EXERCISE AIM >>
Give back the whole listing verbatim, printing none of its pictures.

GIVEN INFORMATION >>
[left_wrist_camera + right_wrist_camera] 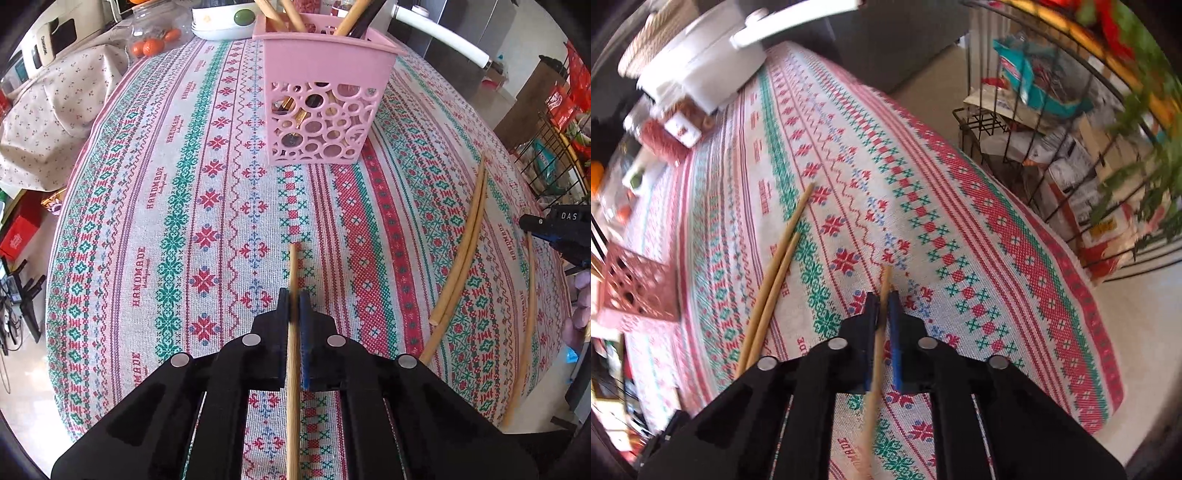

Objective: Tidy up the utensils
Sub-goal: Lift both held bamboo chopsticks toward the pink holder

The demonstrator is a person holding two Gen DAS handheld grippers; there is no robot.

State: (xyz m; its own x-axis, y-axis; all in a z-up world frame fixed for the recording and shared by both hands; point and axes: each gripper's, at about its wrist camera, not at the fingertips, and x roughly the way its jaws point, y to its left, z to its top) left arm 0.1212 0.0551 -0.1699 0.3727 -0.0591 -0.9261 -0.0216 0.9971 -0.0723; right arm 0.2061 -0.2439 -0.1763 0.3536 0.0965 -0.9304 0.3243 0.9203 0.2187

WRITTEN RESPONSE >>
[left_wrist_camera + right_wrist_camera] 

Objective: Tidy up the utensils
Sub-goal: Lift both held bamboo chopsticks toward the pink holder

The demonstrator is a person holding two Gen DAS handheld grippers; there is no robot.

State: (xyz m; its own x-axis, y-axis; all in a z-up world frame fixed for the recording and shared by both hands; point and axes: each gripper's, at about its wrist camera, not at the fingertips, and x roughly the way its jaws point, y to its left, z to its top) left arm 0.1212 0.0551 -0.1699 0.3727 -0.0591 -0.9261 -0.0216 0.9971 -0.0723; right arm 0.2061 -0.2439 -0.1763 0.3536 0.0965 -0.9304 0.3243 0.9203 0.2187

Nothing remains to add to the answer.